TYPE: bool DEFAULT: True

show_warnings

Set to False to suppress warnings thrown by fit().

TYPE: bool DEFAULT: False

cache_backend

Optional instance of [CacheBackend][ pydvl.utils.caching.base.CacheBackend] used to wrap the _utility method of the Utility instance. By default, this is set to None and that means that the utility evaluations will not be cached.

TYPE: CacheBackend | None DEFAULT: None

cached_func_options

Optional configuration object for cached utility evaluation.

TYPE: CachedFuncConfig | None DEFAULT: None

clone_before_fit

If True, the model will be cloned before calling fit().

TYPE: bool DEFAULT: True

Source code in src/pydvl/valuation/utility/knn.py
def __init__(
    self,
    model: KNeighborsClassifier,
    test_data: Dataset,
    *,
    catch_errors: bool = True,
    show_warnings: bool = False,
    cache_backend: CacheBackend | None = None,
    cached_func_options: CachedFuncConfig | None = None,
    clone_before_fit: bool = True,
):
    scorer = KNNClassifierScorer(test_data)

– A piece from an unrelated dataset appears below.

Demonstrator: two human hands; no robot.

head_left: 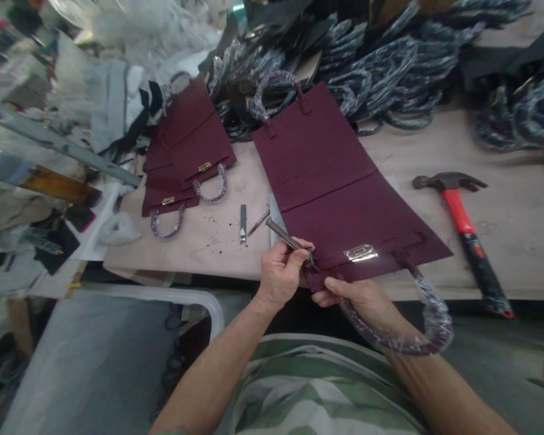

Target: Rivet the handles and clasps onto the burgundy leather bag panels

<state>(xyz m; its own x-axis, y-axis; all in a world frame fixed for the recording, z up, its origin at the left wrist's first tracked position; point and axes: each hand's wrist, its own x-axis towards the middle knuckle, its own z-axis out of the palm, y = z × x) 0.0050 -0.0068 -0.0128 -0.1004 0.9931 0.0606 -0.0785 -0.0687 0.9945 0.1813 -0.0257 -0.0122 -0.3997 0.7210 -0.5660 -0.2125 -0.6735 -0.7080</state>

    self.test_data = test_data

    super().__init__(
        model=model,
        scorer=scorer,
        catch_errors=catch_errors,
        show_warnings=show_warnings,
        cache_backend=cache_backend,
        cached_func_options=cached_func_options,
        clone_before_fit=clone_before_fit,
    )

cache_stats property

cache_stats: CacheStats | None

Cache statistics are gathered when cache is enabled. See CacheStats for all fields returned.

__call__

__call__(sample: SampleT | None) -> float
PARAMETER DESCRIPTION
sample

contains a subset of valid indices for the x_train attribute of Dataset.

TYPE: SampleT | None

Source code in src/pydvl/valuation/utility/modelutility.py
def __call__(self, sample: SampleT | None) -> float:
    """
    Args:
        sample: contains a subset of valid indices for the
            `x_train` attribute of [Dataset][pydvl.utils.dataset.Dataset].
    """
    if sample is None or len(sample.subset) == 0:
        return self.scorer.default

    return cast(float, self._utility_wrapper(sample))